--- Data for review ---

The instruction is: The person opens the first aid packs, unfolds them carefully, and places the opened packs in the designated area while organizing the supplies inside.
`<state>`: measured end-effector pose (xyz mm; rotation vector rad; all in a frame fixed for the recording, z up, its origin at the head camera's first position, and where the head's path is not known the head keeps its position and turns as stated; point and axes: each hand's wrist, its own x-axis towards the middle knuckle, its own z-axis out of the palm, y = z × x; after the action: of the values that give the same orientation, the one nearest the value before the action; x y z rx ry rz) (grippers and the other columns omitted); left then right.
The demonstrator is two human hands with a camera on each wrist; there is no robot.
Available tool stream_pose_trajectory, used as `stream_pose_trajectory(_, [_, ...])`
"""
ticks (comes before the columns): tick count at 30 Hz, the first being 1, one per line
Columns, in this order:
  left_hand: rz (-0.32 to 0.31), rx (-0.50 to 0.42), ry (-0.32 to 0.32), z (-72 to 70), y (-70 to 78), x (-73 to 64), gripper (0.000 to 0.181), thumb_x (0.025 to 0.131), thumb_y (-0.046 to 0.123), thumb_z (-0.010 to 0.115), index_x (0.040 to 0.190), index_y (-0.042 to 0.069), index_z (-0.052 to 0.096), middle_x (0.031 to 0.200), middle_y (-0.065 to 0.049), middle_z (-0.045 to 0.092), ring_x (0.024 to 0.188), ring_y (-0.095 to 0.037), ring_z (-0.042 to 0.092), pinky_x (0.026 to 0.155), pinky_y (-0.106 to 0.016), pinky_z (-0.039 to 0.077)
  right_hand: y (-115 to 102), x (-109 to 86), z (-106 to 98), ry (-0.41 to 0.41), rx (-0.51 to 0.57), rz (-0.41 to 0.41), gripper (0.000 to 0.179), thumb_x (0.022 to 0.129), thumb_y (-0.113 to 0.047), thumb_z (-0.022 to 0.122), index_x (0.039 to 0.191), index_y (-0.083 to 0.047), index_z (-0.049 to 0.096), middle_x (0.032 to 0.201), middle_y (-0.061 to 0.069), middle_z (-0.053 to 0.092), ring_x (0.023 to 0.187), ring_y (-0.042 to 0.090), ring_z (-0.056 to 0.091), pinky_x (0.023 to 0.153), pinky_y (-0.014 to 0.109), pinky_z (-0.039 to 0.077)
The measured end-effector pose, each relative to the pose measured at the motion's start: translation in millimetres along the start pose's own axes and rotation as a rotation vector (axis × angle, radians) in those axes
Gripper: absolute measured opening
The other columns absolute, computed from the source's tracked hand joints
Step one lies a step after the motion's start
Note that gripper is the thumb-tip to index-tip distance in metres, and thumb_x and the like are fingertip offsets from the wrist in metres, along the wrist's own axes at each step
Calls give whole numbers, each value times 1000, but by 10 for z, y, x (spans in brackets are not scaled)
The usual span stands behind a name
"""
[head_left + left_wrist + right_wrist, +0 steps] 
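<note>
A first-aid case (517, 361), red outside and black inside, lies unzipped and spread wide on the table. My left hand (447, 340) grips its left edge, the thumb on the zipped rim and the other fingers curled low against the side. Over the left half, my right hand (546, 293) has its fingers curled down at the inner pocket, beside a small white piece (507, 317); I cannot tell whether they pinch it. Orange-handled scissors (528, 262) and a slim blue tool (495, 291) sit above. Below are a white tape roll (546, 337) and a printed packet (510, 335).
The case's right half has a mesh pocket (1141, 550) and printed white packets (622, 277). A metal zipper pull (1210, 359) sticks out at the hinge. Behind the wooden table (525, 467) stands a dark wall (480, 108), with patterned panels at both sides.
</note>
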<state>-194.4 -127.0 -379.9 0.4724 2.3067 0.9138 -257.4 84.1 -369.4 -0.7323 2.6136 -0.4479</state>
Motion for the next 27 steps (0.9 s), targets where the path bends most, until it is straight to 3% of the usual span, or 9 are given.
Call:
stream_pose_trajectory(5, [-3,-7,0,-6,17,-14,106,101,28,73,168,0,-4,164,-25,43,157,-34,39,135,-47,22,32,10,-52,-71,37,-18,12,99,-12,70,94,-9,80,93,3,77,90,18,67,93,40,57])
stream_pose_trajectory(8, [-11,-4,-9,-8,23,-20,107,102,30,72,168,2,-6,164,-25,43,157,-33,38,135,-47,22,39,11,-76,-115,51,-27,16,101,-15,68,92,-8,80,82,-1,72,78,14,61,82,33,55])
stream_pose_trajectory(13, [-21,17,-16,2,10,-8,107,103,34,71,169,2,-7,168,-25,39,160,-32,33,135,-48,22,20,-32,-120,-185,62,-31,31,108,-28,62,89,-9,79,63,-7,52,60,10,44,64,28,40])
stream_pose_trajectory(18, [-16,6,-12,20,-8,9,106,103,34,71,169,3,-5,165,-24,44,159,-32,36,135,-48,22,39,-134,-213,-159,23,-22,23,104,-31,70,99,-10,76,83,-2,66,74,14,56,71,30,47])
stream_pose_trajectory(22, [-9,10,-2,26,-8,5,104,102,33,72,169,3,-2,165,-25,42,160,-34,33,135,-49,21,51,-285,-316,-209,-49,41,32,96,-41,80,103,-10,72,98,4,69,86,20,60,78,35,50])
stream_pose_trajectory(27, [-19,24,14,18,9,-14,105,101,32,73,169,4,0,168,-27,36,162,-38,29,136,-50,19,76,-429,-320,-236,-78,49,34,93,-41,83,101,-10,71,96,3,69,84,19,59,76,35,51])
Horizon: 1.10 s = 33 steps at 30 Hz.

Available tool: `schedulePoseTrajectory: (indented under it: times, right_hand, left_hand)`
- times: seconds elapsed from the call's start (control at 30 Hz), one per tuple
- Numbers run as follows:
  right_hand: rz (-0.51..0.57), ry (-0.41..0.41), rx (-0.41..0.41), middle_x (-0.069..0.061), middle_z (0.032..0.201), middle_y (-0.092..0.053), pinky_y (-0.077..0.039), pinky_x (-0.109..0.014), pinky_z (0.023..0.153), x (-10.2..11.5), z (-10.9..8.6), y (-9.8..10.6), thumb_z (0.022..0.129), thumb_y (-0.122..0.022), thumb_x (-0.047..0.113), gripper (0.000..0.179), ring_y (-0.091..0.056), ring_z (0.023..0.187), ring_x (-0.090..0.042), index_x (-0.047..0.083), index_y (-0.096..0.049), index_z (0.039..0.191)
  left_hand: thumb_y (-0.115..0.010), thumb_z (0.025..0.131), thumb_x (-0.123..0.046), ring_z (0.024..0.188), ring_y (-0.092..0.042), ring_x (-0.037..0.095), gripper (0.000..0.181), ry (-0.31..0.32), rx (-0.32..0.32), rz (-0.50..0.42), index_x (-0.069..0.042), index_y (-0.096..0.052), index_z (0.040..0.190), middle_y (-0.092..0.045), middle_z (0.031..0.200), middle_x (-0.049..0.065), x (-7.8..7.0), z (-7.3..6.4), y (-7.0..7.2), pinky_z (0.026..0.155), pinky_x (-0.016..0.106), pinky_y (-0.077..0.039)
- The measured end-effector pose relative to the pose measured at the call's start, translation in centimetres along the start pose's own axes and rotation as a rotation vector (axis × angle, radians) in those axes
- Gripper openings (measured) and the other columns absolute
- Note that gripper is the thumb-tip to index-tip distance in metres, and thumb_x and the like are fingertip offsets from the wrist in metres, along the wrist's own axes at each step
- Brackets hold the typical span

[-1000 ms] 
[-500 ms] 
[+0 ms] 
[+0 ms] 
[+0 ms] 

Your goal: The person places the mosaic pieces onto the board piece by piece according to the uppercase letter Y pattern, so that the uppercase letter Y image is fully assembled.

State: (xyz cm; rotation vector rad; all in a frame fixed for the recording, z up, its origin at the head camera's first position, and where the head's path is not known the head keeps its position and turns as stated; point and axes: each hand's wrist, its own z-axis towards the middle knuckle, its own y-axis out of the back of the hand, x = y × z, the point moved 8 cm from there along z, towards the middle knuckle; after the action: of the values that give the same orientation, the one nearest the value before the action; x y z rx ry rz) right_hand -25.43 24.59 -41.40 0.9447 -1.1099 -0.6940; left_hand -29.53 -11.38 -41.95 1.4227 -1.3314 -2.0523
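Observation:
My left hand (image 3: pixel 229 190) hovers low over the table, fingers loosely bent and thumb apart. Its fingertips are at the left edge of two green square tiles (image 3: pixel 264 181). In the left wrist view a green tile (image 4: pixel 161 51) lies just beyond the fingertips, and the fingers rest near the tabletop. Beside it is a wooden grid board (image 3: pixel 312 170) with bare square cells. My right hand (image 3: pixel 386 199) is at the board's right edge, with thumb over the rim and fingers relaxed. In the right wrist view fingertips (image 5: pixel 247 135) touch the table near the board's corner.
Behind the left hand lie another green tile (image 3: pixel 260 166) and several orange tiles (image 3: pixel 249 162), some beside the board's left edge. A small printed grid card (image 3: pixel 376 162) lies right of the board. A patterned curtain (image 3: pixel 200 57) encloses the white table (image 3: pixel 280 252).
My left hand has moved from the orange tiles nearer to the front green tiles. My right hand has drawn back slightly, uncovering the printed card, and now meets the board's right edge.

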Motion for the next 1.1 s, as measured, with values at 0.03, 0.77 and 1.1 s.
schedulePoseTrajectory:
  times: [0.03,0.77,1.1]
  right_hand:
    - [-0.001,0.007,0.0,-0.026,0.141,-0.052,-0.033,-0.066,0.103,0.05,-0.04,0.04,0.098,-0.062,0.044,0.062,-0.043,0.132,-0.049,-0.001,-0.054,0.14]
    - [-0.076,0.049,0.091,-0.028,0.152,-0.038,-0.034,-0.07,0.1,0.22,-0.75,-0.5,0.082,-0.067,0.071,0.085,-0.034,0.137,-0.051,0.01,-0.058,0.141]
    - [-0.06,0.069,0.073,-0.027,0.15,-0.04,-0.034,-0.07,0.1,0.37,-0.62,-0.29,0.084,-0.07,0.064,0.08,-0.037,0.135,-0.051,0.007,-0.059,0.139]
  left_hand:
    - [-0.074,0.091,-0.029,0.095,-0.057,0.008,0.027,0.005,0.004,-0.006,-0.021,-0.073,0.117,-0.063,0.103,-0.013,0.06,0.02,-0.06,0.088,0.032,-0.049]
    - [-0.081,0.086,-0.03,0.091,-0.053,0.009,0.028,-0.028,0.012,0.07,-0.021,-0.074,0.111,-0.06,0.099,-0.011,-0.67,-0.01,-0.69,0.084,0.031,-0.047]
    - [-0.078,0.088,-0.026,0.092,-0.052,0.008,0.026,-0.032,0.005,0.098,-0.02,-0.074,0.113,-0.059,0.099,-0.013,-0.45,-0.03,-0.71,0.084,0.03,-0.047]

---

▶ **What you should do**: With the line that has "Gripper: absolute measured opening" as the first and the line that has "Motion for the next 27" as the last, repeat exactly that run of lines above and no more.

▶ **Response for this exercise**:
Gripper: absolute measured opening
The other columns absolute, computed from the source's tracked hand joints
Step one lies a step after the motion's start
Note that gripper is the thumb-tip to index-tip distance in metres, and thumb_x and the like are fingertip offsets from the wrist in metres, along the wrist's own axes at each step
Calls give whole numbers, each value times 1000, but by 10 for z, y, x (spans in brackets are not scaled)
The usual span stands behind a name
"""
[head_left + left_wrist + right_wrist, +0 steps] 
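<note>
A first-aid case (517, 361), red outside and black inside, lies unzipped and spread wide on the table. My left hand (447, 340) grips its left edge, the thumb on the zipped rim and the other fingers curled low against the side. Over the left half, my right hand (546, 293) has its fingers curled down at the inner pocket, beside a small white piece (507, 317); I cannot tell whether they pinch it. Orange-handled scissors (528, 262) and a slim blue tool (495, 291) sit above. Below are a white tape roll (546, 337) and a printed packet (510, 335).
The case's right half has a mesh pocket (1141, 550) and printed white packets (622, 277). A metal zipper pull (1210, 359) sticks out at the hinge. Behind the wooden table (525, 467) stands a dark wall (480, 108), with patterned panels at both sides.
</note>
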<state>-194.4 -127.0 -379.9 0.4724 2.3067 0.9138 -257.4 84.1 -369.4 -0.7323 2.6136 -0.4479</state>
Motion for the next 27 steps (0.9 s), targets where the path bends most, until it is straight to 3% of the usual span, or 9 are given.

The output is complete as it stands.